Labour still looks like a conventional party, and is betting on politics as it once was

Now that Keir Starmer has drawn together a strong shadow cabinet, a government led by Labour could be closer than you think.

By Philip Collins

Keir Starmer ends the political season very much underpriced. Lost in the he-said, she-said of too much commentary, the consensus on the Labour leader is wrong. Although the party has a long and probably impassable road to outright victory, the chances of Starmer becoming prime minister are higher than you might suppose from a cursory reading of his coverage. If I were in No 10 now I don’t think I’d be organising a party.

This is in part a compliment to Starmer, who is the first Labour leader that a majority of the electorate could imagine as prime minister since Gordon Brown. It is important to stress what a central political fact this is. There is no guarantee that such a leader will win but there is no prospect of success at all without one. For a decade, Labour offered up candidates who were wholly implausible.

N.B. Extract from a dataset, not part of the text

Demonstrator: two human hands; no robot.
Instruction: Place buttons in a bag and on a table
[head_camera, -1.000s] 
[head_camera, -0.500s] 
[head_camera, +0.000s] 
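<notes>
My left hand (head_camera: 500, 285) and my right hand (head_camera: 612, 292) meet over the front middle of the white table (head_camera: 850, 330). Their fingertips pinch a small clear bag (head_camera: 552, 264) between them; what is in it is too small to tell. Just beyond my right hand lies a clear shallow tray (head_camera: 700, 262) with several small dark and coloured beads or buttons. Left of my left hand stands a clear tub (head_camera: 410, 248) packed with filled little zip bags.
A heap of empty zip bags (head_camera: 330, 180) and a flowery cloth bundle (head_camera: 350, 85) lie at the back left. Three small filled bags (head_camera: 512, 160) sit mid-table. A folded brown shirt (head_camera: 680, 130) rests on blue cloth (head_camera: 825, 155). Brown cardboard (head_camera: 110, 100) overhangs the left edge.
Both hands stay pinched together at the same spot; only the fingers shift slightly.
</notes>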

The very words “prime minister” conjure the spectre of Boris Johnson, who casts such a mist over British politics that it prevents both his detractors and his supporters from seeing him clearly. His detractors cannot see his virtues and his supporters ignore his vices. Yet the divisive nature of the current Prime Minister does make a Starmer premiership more likely because the present Tory party has no friends elsewhere in politics. The days of the coalition with the Liberal Democrats seem like ancient history. If Johnson does not win another majority, it is unlikely that any other party will help keep him in power.

It is often pointed out that Labour has not yet made a significant and sustained breakthrough in the opinion polls. But it is less frequently noted, though equally true, that Labour doesn’t have to do all that well in order to win. The current prediction from the forecaster Electoral Calculus is a template for a plausible outcome. If the two main parties are locked on 37 per cent each, the Conservatives win 291 seats and Labour takes 269. But the other 90 seats will all be won, with the possible exception of the eight DUP members, by parties deeply hostile to Johnson. Labour could in fact lose the popular vote and still form a minority government. The prize of victory for Labour is distant but the prospect of taking office is closer than it looks.

There is, therefore, a likelihood of a Labour administration rather similar to the first one, after the general election of December 1923. Stanley Baldwin called the election to run on the theme of protectionism and, despite winning 258 seats, had to vacate Downing Street for Ramsay MacDonald, because Labour was the larger of the two pro-free trade parties that had been seen to have “won” the election. Governing with the consent of the Liberals, MacDonald’s government only lasted for ten months, but it established that Labour was a responsible governing party. The Liberal Democrats today do not have the appeal the Liberals had under HH Asquith, but the fragmented politics of the threadbare Union of British nations brings a 1923 scenario within the realm of possibility.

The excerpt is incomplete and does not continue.